My name is Joe Parks and I am a board-certified psychiatrist. I am the Medical Director at the National Council for Mental Wellbeing. However, I also treat patients with mental illness and addiction on a weekly basis. My brother struggled all his life with addiction and with mental illness. I previously was head of Missouri’s mental health agency and I’ve been also in charge of Missouri’s Medicaid agency recently. And I want to thank you for the opportunity to testify.

Our families, our friends and our citizens are dying at an increasing rate of the two great epidemics of our generation: the opiate addiction epidemic and the suicide epidemic, and it’s not always easy to tell which one somebody died of – there’s an intermix. Both continue to increase at alarming rates because we have not dedicated the same attention, effort, and resources that we did to the other great killers that we’ve successfully fought back and got some control on: things like polio, HIV, heart disease, stroke, and cancer. Every day, an estimated 91 die from an opioid overdose[1] and 121 die by suicide[2]. We can and must do better. We must muster the same determination to make significant changes of statute, practice and funding in fighting the opiate and suicide epidemics that we successfully used to combat previous epidemics.

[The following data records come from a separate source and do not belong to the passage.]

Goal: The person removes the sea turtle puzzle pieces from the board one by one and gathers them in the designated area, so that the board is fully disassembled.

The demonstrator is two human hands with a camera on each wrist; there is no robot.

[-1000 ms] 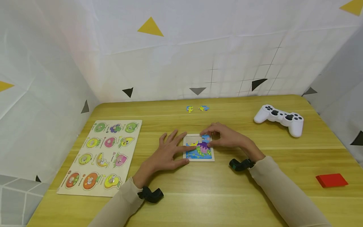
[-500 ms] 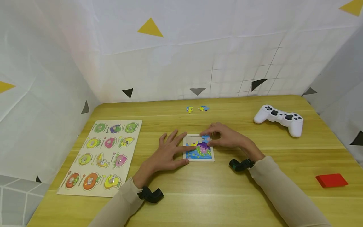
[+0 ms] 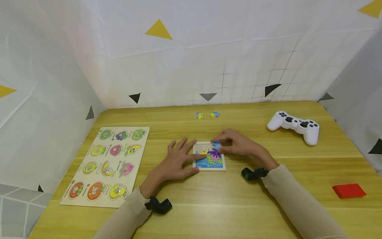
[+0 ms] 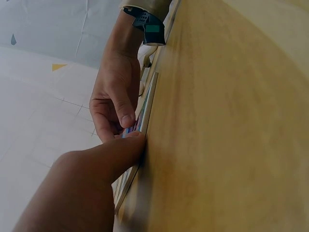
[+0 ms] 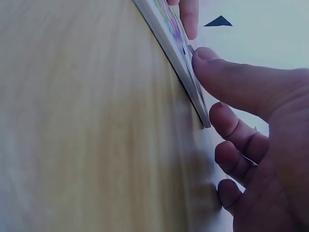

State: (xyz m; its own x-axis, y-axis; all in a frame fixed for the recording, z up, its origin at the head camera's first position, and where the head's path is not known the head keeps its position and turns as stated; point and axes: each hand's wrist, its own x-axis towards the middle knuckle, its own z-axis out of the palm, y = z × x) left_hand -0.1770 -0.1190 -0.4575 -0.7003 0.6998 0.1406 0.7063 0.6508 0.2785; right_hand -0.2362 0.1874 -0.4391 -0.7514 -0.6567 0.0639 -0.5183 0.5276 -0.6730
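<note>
A small jigsaw puzzle in a pale wooden frame (image 3: pixel 210 169) lies at the middle of the table in the head view. Several blue, purple and green pieces fill its lower and right parts, while bare backing shows at the upper left. My left hand (image 3: pixel 176 161) is spread, its index finger resting on the pieces and its thumb touching the frame's lower left edge. At the upper right corner, my right hand (image 3: pixel 235 142) holds a blue puzzle piece (image 3: pixel 216 146) between thumb and fingers. In the right wrist view, the thumb (image 5: pixel 231 79) meets a slightly raised piece edge.
Two loose yellow-and-blue puzzle pieces (image 3: pixel 199 115) lie near the table's back edge. A fruit peg board (image 3: pixel 138 159) is at the left. At the right are a white game controller (image 3: pixel 293 124) and a red block (image 3: pixel 350 191). Patterned cloth (image 3: pixel 179 73) hangs behind the table.
Both hands stay in nearly the same places. The blue piece under the right fingers looks slightly shifted; the loose pieces have not moved.
</note>
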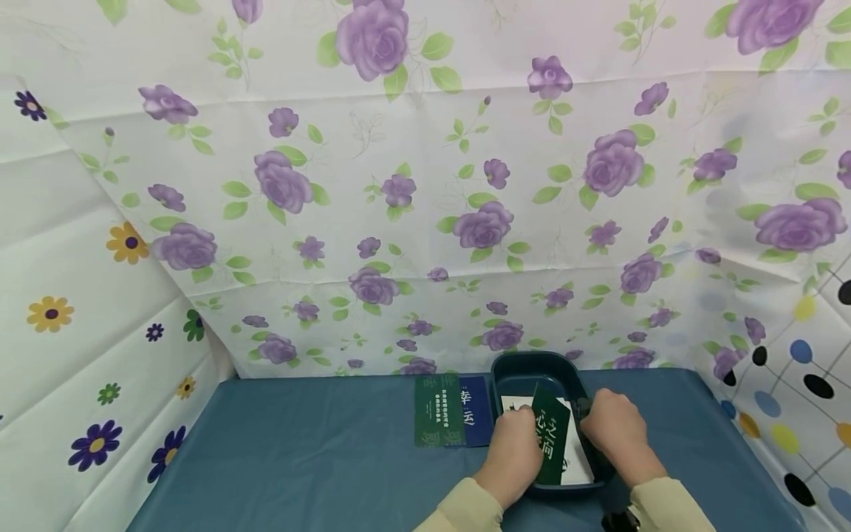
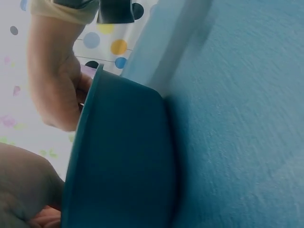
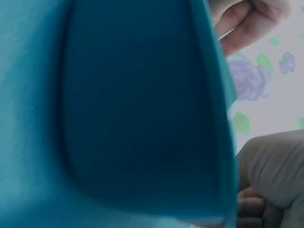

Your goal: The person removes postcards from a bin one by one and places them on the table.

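Over a dark teal bin [image 1: 532, 362], my left hand [image 1: 515, 454] pinches a dark green card [image 1: 553, 436] with pale writing. The card stands tilted above white cards [image 1: 577, 459] that lie inside. My right hand [image 1: 614, 432] has its fingers curled at the bin's right rim, where a small dark patch [image 1: 583, 408] shows by the fingertips; I cannot tell whether it grips this. In the left wrist view the bin's outer wall [image 2: 123, 156] hides the cards, and both hands reach over its edge. The right wrist view shows curled fingers [image 3: 251, 206] behind the rim.
Left of the bin, a green card [image 1: 439, 414] with white text overlaps a blue card [image 1: 475, 414] on the blue-covered table [image 1: 319, 451]. A flowered sheet [image 1: 399, 222] hangs behind the table, with patterned sheets at both sides.
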### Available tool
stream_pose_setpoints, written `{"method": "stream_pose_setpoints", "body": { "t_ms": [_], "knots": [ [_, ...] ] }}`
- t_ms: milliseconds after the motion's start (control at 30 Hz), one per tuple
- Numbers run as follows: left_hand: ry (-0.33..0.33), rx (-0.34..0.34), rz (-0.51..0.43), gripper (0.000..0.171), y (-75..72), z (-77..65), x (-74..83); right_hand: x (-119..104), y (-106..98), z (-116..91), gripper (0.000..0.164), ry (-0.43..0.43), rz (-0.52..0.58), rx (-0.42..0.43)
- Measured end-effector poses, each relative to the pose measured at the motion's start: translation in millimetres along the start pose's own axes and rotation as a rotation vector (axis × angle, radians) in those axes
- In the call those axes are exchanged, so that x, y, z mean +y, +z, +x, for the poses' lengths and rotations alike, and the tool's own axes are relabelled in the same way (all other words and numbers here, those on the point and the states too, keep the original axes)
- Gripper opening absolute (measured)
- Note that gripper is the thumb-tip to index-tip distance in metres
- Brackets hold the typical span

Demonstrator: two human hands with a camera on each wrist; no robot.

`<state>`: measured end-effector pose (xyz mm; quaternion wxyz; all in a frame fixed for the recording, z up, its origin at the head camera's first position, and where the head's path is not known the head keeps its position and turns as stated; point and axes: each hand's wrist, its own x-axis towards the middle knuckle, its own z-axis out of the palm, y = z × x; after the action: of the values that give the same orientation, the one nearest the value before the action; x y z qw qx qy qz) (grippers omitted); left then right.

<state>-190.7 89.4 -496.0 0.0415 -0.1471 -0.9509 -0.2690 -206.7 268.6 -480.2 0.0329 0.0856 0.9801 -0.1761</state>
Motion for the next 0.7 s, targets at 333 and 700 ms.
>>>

We must be vigilant in our communities. Every American should know how to recognize when someone is in distress from an addiction or a mental illness – and should know how to ensure they can get help. To this end, federal and local support for Mental Health First Aid must be continued and expanded.

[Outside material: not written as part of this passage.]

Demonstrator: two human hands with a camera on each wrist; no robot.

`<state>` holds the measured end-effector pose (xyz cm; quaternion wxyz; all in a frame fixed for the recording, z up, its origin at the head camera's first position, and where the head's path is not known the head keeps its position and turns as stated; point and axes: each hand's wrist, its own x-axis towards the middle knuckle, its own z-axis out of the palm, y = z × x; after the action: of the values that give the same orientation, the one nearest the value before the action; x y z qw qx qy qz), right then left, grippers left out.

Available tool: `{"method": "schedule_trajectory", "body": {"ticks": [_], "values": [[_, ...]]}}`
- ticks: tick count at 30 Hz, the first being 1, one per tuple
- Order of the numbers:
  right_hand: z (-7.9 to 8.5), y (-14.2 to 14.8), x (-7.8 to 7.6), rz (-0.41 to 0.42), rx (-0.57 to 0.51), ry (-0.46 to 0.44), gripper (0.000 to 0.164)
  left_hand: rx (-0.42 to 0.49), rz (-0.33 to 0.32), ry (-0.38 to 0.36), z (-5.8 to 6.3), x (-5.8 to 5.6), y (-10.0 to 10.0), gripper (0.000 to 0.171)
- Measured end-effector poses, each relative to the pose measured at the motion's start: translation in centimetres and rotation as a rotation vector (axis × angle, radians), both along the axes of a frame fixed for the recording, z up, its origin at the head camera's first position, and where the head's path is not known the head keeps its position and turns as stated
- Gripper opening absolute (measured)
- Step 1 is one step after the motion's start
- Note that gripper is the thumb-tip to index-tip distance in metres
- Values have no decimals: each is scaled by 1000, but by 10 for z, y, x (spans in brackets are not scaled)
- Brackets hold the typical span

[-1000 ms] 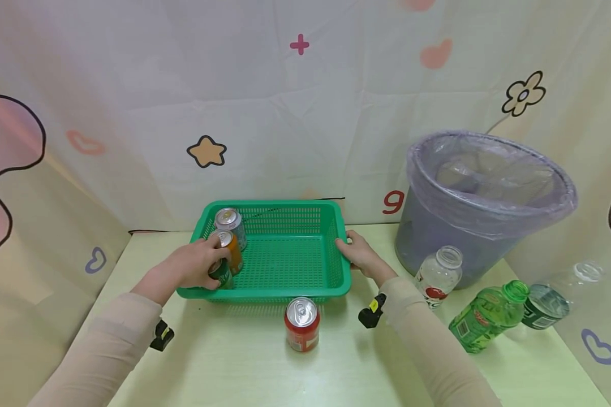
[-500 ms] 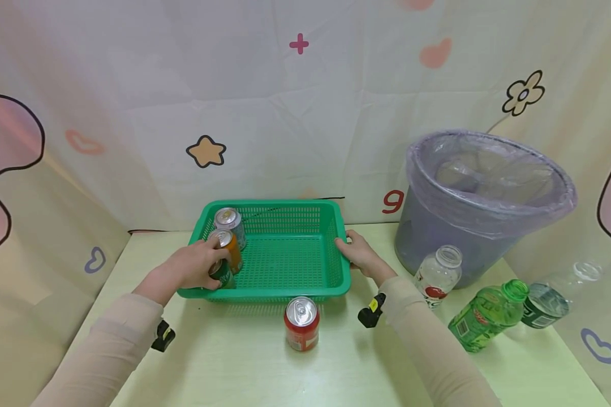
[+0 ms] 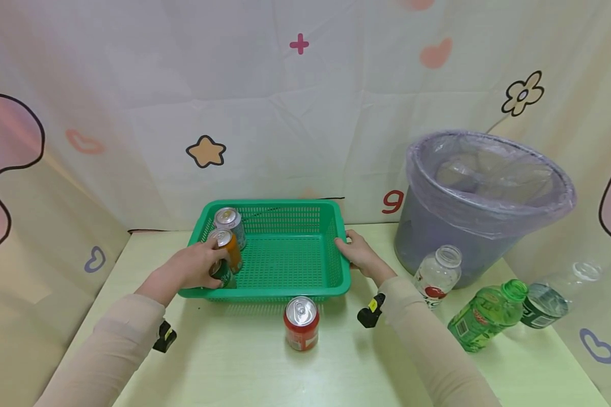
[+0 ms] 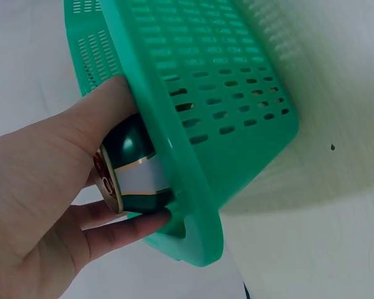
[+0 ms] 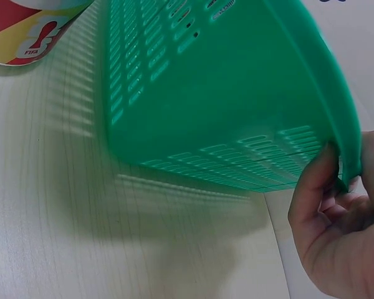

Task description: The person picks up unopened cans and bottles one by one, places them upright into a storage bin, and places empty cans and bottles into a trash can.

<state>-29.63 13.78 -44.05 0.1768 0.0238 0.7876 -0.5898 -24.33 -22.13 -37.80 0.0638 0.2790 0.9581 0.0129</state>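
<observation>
My left hand [image 3: 198,264] grips a dark green can [image 4: 140,171] by its sides, inside the near left corner of a green plastic basket [image 3: 285,293]. Part of the can is hidden behind the fingers and the basket wall. Just beyond it in the basket stand an orange can [image 3: 232,254] and a pale silver can [image 3: 237,226], in a row along the left wall. On the basket's right rim, my right hand [image 5: 343,218] holds the edge between thumb and curled fingers. A red can [image 3: 302,328] stands upright on the table, in front of the basket.
A purple bin [image 3: 438,226] lined with a clear bag stands at the back right. Before it are a clear bottle with a red label [image 3: 435,282], a green bottle [image 3: 489,316] and a clear bottle with a dark green label [image 3: 545,305]. A patterned cloth [image 3: 265,113] hangs behind.
</observation>
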Motion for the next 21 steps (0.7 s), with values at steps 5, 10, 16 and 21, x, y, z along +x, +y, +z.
{"method": "schedule_trajectory", "body": {"ticks": [5, 10, 16, 21], "values": [[14, -4, 10, 6, 4, 5, 38, 1, -6, 9, 0, 2, 1, 44], [2, -1, 3, -7, 2, 19, 38, -15, 12, 13, 0, 4, 4, 46], [-3, 0, 0, -9, -1, 19, 38, -31, 34, 15, -1, 3, 4, 46], [-2, 0, 0, -13, -1, 18, 37, -25, 44, 34, -2, 3, 4, 47]]}}
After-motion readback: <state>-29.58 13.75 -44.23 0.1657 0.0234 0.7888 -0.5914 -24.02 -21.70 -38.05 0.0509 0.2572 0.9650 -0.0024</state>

Many persons with opiate addiction also face mental illness, so successful treatment of addiction often requires concurrent treatment of both conditions. In the Epidemiologic Catchment Area Study, an estimated 72% of people with a drug use disorder had at least one co-occurring mental illness. In opiate addiction, rates of lifetime depression range from 16% to 75%.

To fight an epidemic, you must systematically screen for the illness and ensure those who screen positive have prompt access to effective treatment. We must monitor and screen for addictive disorders. Screening, Brief Intervention, and Referral to Treatment, also known as SBIRT, is an evidence-based practice used to identify, reduce, and prevent problematic use, abuse and dependence on alcohol and other addictive drugs including opiates. SBIRT should always be a covered benefit and all hospitals, emergency rooms and clinics should provide it systematically.

Everyone must have health care coverage for addictions and mental illness. We must redouble our efforts to expand affordable coverage and require that all forms of coverage have comprehensive parity requirements that are systematically and firmly monitored and enforced.

Any health care legislation should expand parity requirements to all forms of coverage – not all fall under parity right now. There’s some holes still. Health care legislation should mandate coverage for addiction and mental illness.

Now, enforcement of parity must include payment and rate parity. Many addiction and mental health treatment provider organizations report that they limit addiction and mental health treatment services due to the rates being so low that they lose money and must cover those losses from other treatment lines of business. Some hospitals and clinics have closed their mental illness and addiction services due to inadequate rates to cover the cost of providing the treatment. Mental illness and addiction treatment rates must be reset to be consistent with actual market costs of providing the treatment.

Medicaid is the largest national payer for addiction and mental health treatment – there’s no larger payer. To successfully fight back these epidemics of addiction and suicide, Medicaid must continue as an entitlement. Since the majority of increased opiate deaths and suicide occur in young and middle-aged adults, which is the expansion population, the Medicaid expansions must be maintained and completed.

Medication is proven effective as has been noted by the other experts in treating opioid addiction, but they can’t always get these medications. Those drugs like methadone, buprenorphine, and naltrexone, including long-acting Vivitrol, need to be categorized as a protected medication class in Medicaid and in Medicare part D, requiring their open access on formularies so doctors can prescribe them.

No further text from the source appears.